**EXERCISE DATA:**
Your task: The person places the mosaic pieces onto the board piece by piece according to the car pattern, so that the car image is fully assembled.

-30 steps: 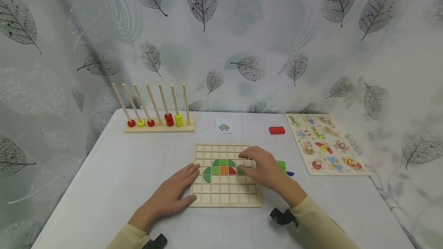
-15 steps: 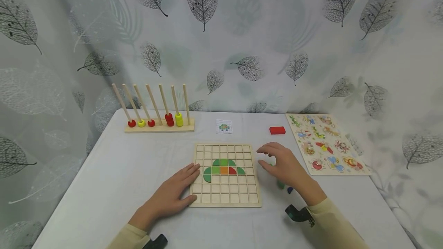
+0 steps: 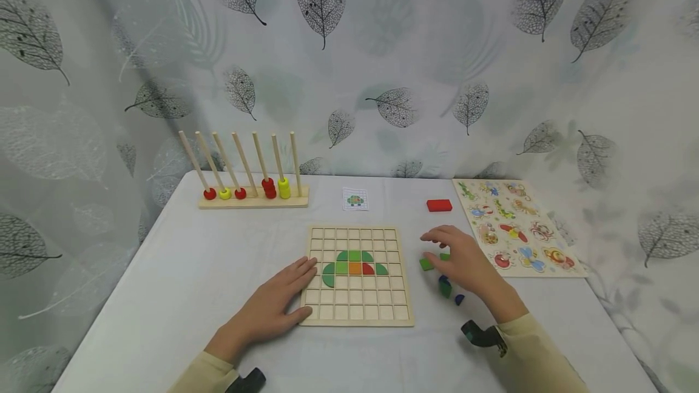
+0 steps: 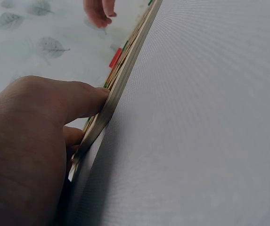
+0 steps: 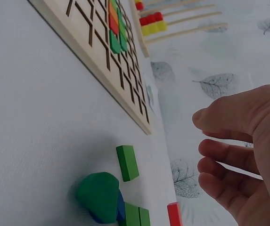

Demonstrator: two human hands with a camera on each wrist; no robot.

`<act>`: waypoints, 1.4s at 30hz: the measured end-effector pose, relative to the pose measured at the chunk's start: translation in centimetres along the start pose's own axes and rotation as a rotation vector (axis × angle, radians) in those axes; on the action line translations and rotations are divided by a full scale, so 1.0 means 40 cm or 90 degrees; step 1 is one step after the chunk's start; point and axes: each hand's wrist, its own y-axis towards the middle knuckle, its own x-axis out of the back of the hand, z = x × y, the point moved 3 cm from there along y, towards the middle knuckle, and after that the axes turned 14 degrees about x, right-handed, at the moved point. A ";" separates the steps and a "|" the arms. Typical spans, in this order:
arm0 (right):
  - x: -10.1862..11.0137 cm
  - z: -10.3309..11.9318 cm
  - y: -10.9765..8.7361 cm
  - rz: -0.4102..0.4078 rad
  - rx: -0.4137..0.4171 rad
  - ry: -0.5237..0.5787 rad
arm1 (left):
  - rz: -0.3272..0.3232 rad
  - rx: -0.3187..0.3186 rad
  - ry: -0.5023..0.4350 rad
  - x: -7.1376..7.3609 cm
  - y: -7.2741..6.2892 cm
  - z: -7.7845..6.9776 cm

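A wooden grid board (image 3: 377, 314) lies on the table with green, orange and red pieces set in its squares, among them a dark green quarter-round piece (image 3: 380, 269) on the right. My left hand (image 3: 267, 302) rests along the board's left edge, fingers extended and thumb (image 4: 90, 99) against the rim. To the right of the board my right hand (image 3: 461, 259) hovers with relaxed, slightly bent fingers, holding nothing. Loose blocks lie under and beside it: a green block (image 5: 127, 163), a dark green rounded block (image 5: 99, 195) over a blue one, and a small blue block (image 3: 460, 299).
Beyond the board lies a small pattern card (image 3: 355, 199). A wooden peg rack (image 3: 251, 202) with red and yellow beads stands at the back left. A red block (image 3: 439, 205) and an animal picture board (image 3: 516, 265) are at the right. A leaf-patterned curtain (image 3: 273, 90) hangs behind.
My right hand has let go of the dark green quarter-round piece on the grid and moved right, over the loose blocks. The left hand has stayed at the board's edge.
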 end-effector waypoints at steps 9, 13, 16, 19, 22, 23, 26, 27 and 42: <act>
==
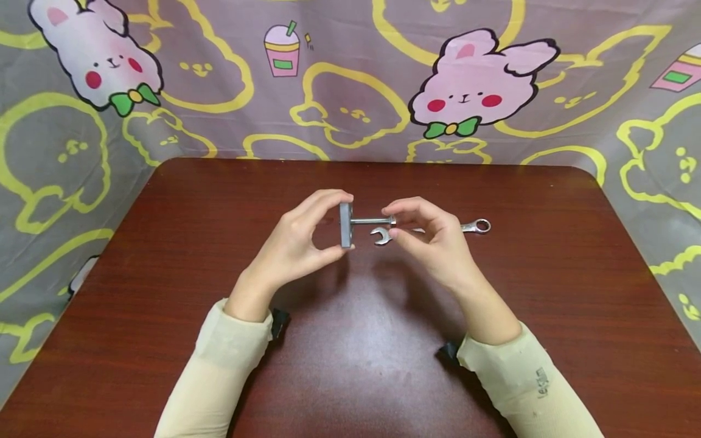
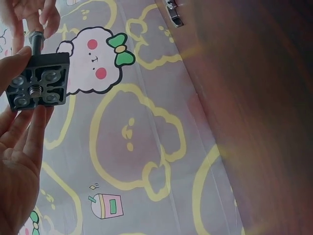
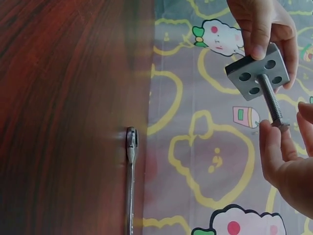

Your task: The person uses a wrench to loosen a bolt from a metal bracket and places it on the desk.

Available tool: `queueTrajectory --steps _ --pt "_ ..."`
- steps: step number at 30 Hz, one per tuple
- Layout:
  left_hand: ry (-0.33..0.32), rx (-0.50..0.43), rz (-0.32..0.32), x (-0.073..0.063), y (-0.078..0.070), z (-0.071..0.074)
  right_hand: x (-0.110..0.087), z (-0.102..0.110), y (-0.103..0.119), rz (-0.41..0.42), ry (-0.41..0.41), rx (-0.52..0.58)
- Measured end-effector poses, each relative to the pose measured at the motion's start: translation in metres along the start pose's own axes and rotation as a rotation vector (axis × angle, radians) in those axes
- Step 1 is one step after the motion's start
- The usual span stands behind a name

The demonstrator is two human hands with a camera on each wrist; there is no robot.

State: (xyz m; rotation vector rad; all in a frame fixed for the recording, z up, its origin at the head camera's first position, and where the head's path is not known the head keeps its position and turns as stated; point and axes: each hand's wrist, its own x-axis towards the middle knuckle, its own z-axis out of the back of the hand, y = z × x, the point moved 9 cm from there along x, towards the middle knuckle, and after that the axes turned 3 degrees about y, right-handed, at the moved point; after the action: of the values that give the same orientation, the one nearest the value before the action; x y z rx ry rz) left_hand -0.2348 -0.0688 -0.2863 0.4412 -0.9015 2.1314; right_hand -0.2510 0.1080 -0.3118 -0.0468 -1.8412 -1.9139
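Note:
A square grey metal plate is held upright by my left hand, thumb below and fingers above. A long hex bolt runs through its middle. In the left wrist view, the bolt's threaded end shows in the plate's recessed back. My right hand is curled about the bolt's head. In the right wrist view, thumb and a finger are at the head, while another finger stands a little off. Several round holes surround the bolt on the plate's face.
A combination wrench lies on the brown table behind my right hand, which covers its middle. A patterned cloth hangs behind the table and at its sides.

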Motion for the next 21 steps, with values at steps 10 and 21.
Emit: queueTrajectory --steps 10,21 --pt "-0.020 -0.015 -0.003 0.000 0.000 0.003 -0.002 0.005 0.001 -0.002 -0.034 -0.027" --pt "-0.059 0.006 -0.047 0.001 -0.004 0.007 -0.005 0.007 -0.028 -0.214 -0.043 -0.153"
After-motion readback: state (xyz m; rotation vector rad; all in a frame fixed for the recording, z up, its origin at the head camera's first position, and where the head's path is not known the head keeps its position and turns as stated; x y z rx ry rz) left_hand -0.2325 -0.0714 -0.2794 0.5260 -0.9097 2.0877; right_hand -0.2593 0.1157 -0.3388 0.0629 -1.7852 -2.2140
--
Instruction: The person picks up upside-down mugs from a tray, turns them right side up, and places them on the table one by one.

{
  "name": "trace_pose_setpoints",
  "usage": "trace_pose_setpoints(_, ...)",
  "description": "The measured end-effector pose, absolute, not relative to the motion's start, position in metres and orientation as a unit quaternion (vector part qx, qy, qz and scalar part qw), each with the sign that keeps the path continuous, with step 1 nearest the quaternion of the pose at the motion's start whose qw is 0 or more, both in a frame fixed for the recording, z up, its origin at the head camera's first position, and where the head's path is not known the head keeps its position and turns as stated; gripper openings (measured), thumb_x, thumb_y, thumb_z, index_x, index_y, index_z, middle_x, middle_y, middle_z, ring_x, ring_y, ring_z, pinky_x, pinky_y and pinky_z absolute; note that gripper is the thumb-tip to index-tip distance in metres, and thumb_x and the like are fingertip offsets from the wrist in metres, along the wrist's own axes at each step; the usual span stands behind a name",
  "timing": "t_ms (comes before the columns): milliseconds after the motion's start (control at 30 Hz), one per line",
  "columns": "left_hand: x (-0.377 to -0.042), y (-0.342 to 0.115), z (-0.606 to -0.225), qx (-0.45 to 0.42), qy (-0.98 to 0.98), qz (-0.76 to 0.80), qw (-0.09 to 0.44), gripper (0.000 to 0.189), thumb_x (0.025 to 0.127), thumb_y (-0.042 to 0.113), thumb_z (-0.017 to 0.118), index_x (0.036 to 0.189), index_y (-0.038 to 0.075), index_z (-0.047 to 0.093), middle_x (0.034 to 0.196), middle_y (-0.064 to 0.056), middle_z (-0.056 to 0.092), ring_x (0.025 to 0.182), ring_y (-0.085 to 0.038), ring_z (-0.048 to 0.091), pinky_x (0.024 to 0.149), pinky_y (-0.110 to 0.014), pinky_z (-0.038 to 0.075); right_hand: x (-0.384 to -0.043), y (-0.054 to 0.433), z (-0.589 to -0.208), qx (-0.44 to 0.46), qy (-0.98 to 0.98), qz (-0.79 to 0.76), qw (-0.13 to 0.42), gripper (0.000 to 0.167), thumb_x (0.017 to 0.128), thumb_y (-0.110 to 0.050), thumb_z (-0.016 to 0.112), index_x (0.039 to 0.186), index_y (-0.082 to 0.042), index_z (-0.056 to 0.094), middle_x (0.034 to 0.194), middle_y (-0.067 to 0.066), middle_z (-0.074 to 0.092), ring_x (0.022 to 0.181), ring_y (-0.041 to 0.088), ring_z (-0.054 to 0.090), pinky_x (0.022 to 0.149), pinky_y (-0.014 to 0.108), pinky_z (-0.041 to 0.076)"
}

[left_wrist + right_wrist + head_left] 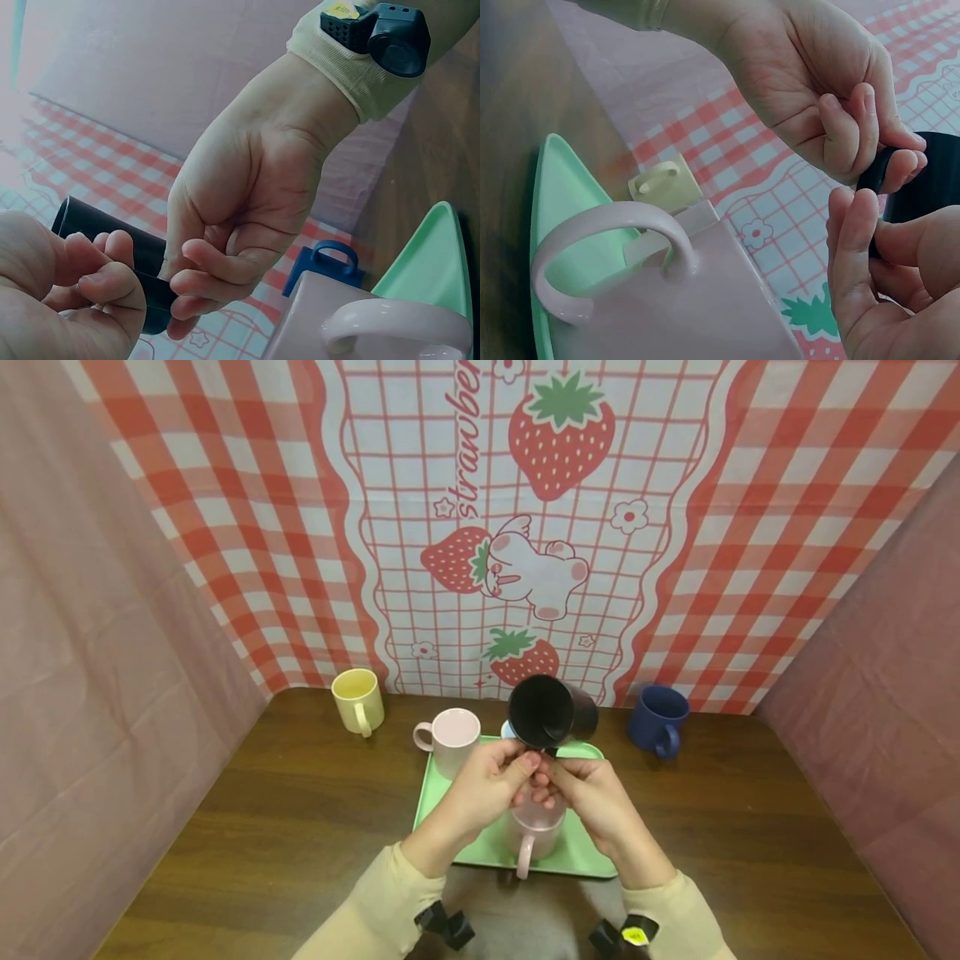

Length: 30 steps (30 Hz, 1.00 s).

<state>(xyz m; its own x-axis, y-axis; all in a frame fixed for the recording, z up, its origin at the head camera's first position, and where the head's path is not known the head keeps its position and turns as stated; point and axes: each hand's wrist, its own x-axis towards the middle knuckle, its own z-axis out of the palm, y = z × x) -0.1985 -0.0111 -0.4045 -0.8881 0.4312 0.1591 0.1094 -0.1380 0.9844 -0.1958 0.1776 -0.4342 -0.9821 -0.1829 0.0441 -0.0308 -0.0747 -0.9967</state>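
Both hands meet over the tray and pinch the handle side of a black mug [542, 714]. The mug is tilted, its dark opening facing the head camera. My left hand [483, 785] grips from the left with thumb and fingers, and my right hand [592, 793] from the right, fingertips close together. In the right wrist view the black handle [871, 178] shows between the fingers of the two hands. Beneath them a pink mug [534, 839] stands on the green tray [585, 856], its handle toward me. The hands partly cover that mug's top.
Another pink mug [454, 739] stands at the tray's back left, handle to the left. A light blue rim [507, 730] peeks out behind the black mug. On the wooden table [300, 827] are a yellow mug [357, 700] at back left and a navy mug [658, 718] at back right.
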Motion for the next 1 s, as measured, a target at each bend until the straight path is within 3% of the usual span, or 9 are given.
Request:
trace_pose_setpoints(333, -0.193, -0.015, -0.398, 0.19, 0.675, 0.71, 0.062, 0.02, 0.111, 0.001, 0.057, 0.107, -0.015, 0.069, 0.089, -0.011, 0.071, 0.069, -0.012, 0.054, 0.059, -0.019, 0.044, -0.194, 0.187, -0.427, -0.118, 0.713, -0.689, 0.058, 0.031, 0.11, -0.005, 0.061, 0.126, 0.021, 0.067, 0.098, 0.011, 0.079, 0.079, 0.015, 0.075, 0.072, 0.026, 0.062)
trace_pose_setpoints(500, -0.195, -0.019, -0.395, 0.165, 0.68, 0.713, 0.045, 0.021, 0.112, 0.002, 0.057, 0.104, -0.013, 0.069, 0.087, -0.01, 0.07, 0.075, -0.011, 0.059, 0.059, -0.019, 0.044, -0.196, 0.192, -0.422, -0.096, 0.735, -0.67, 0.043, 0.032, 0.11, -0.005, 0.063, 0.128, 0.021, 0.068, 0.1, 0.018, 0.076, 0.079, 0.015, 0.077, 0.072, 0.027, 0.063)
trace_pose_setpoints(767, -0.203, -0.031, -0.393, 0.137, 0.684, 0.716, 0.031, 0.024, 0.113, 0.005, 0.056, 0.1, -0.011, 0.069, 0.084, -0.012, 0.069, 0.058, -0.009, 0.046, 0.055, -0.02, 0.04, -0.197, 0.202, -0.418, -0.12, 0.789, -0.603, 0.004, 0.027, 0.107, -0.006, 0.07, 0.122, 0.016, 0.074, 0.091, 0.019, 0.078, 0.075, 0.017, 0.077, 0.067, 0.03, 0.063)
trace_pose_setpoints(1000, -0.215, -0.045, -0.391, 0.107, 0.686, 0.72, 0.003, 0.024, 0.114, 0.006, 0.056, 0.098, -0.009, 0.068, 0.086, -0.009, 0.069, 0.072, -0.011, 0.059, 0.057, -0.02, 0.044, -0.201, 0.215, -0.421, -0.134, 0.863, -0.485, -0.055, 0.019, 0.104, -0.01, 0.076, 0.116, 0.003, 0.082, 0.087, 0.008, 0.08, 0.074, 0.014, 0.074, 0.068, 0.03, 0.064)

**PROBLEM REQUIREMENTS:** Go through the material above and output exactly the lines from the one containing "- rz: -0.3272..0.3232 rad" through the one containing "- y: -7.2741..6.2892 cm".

**EXERCISE ANSWER:**
  - rz: -0.3272..0.3232 rad
  - rx: -0.3187..0.3186 rad
  - ry: -0.5023..0.4350 rad
  - x: -7.1376..7.3609 cm
  - y: -7.2741..6.2892 cm

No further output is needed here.